No wonder the Association for Supply Chain Management (ASCM) named AI among the 10 supply chain trends to watch in 2022. McKinsey estimates that early adopters of AI in supply chain have leveraged their enhanced analytical capabilities to improve logistics costs by 15%, inventory levels by 35%, and service levels by 65%.

Of course, the consulting firm also suggests that more than 60% of AI related supply chain projects were late or over-budget.

The limitations of AI in supply chain

AI is neither magic pill nor mystical black box, and the first step in successful deployments is to understand how its strengths and limitations align with your specific business needs. Automation and AI are often assumed to go hand in hand — and AI can indeed automate simple supply chain tasks by, for example, enabling you put to the replenishment of certain items on auto-pilot.

For higher-level decisions about supply chain strategy and business process improvement, human intelligence and oversight are still required. That’s true, too, of many tactical and even operational decisions: AI helps uncover hidden patterns and analyze exceptions, and gives clues on what to adjust, but it must be accompanied by human judgment.

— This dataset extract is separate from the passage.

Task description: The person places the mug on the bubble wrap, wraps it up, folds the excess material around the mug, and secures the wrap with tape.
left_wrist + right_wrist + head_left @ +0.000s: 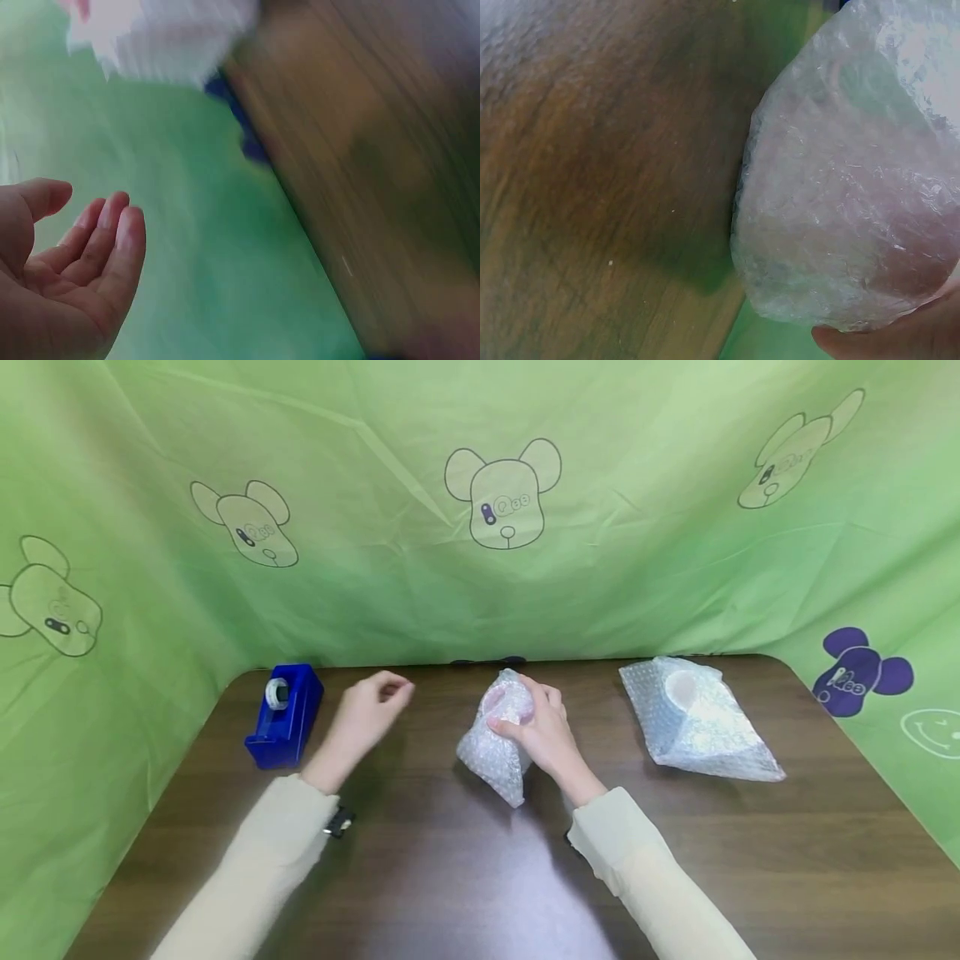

Other limitations of AI in supply chain include:

  • Machine learning algorithms are only effective if they are trained on clean, relevant data sets.
  • The technology is subject to a phenomenon that researchers call overtrust — when cognitive biases prompt people to trust AI more than they should.
  • AI-generated insights aren’t enough to overcome subpar business processes.

And the factors that influence the success of any large-scale business transformation are also relevant to AI in supply chain, from defining clear goals and strategies to investing in change management and ensuring that employee incentives are aligned with the new system.

Getting started with AI in supply chain

Understanding what’s possible is the first step to deploying any new supply chain technology. After that, it’s time to take a clear look at your supply chain capabilities, goals, and strategies.

Today’s supply chains are complex, global networks of suppliers, subcontractors, distributors, retailers, and customers. By powering fast, thorough, efficient analysis, AI has the potential to revolutionize our ability to respond to disruptions in these networks.

In a crowded landscape, however, companies must look solutions that deliver real value — that bring teams the tools they need to understand priorities and align around opportunities for improvement.